Data section -
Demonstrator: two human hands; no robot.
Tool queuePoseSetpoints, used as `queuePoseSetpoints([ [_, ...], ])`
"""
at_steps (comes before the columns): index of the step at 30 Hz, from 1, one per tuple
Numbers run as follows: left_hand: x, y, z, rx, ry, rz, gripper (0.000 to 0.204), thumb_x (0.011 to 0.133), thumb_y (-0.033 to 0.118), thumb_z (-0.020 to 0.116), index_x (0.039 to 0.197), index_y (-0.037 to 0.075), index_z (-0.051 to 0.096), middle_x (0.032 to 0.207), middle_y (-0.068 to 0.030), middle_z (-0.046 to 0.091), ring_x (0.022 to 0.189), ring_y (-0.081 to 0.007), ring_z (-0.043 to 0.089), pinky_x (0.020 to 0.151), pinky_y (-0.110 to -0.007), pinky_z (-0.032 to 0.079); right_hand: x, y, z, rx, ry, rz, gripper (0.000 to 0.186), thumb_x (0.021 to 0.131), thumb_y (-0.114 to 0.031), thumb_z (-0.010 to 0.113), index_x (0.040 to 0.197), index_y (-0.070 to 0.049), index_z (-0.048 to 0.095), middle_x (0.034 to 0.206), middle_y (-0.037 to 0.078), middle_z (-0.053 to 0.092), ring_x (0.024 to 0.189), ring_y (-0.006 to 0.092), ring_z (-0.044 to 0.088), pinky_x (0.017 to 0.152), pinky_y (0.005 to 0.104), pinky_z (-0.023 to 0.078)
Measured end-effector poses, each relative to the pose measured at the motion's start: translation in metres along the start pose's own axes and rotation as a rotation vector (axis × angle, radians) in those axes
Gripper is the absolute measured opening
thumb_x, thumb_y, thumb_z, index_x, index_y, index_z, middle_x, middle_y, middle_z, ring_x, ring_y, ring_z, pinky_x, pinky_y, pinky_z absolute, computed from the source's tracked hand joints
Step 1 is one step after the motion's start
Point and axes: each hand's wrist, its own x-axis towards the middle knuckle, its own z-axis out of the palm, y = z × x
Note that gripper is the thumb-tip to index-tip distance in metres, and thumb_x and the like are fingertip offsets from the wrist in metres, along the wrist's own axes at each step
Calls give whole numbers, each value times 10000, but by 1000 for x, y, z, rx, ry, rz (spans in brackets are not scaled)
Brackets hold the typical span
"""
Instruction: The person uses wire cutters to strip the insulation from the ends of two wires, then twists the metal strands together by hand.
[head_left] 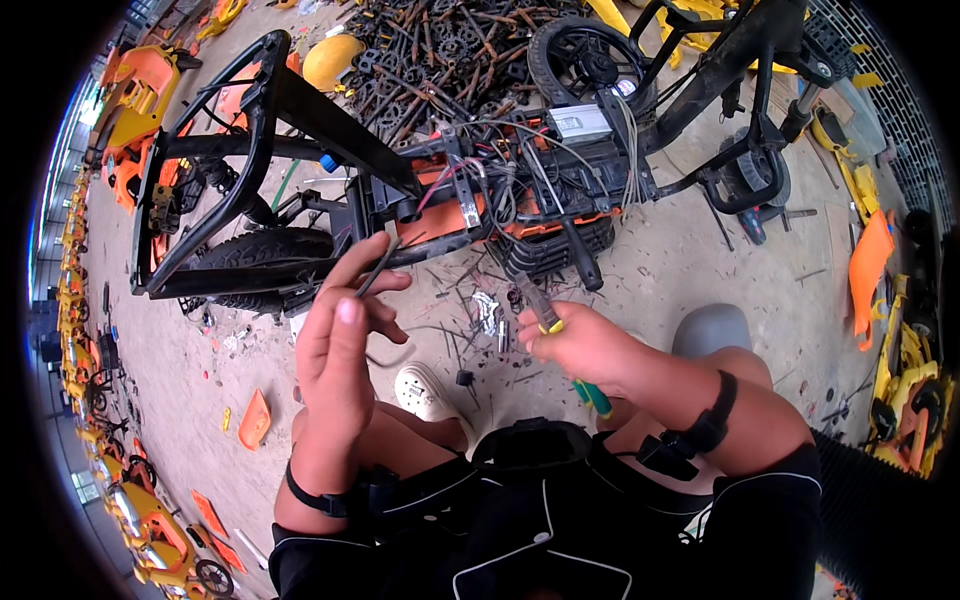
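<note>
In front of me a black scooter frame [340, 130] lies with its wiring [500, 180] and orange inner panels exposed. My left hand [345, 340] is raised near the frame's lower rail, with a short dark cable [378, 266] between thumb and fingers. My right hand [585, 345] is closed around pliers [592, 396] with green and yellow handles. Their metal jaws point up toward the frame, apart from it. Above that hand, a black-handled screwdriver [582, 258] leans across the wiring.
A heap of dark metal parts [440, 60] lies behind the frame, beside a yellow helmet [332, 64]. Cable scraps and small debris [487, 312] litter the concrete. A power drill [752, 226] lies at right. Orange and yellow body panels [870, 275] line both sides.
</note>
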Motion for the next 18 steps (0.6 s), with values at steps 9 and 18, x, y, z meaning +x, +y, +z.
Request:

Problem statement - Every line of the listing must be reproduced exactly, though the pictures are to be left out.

Task response -
Demonstrator: two human hands; no robot.
Tool queuePoseSetpoints, used as `queuePoseSetpoints([ [_, ...], ])`
"""
at_steps (comes before the columns): index of the step at 30 Hz, from 1, one per tuple
Numbers run as follows: left_hand: x, y, z, rx, ry, rz, gripper (0.000 to 0.204), thumb_x (0.011 to 0.133), thumb_y (-0.033 to 0.118), thumb_z (-0.020 to 0.116), index_x (0.039 to 0.197), index_y (-0.037 to 0.075), index_z (-0.051 to 0.096), middle_x (0.032 to 0.207), middle_y (-0.068 to 0.030), middle_z (-0.046 to 0.091), ring_x (0.022 to 0.189), ring_y (-0.081 to 0.007), ring_z (-0.043 to 0.089), pinky_x (0.020 to 0.151), pinky_y (-0.110 to -0.007), pinky_z (-0.032 to 0.079); right_hand: x, y, z, rx, ry, rz, gripper (0.000 to 0.186), thumb_x (0.021 to 0.131), thumb_y (-0.114 to 0.031), thumb_z (-0.010 to 0.113), index_x (0.040 to 0.197), index_y (-0.070 to 0.049), index_z (-0.048 to 0.095), middle_x (0.034 to 0.206), middle_y (-0.037 to 0.078), middle_z (-0.053 to 0.092), ring_x (0.024 to 0.189), ring_y (-0.006 to 0.092), ring_z (-0.044 to 0.088), pinky_x (0.017 to 0.152), pinky_y (0.005 to 0.104), pinky_z (-0.023 to 0.078)
Measured end-effector poses, each relative to the pose measured at the motion's start: translation in metres along the start pose's own axes and rotation as a rotation vector (axis × angle, radians) in those axes
Gripper is the absolute measured opening
thumb_x, thumb_y, thumb_z, index_x, index_y, index_z, middle_x, middle_y, middle_z, ring_x, ring_y, ring_z, pinky_x, pinky_y, pinky_z absolute, computed from the source's tracked hand joints
Step 1 is one step after the motion's start
Point and axes: each hand's wrist, its own x-axis towards the middle knuckle, its own z-axis out of the palm, y = z × x
Note that gripper is the thumb-tip to index-tip distance in metres, and thumb_x and the like are fingertip offsets from the wrist in metres, along the wrist's own axes at each step
Calls give whole numbers, each value times 10000, but by 1000 for x, y, z, rx, ry, rz (spans in brackets are not scaled)
Brackets hold the typical span
"""
Instruction: The person uses wire cutters to strip the insulation from the ends of two wires, then twists the metal strands together by hand.
[head_left] 
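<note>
In front of me a black scooter frame [340, 130] lies with its wiring [500, 180] and orange inner panels exposed. My left hand [345, 340] is raised near the frame's lower rail, with a short dark cable [378, 266] between thumb and fingers. My right hand [585, 345] is closed around pliers [592, 396] with green and yellow handles. Their metal jaws point up toward the frame, apart from it. Above that hand, a black-handled screwdriver [582, 258] leans across the wiring.
A heap of dark metal parts [440, 60] lies behind the frame, beside a yellow helmet [332, 64]. Cable scraps and small debris [487, 312] litter the concrete. A power drill [752, 226] lies at right. Orange and yellow body panels [870, 275] line both sides.
</note>
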Motion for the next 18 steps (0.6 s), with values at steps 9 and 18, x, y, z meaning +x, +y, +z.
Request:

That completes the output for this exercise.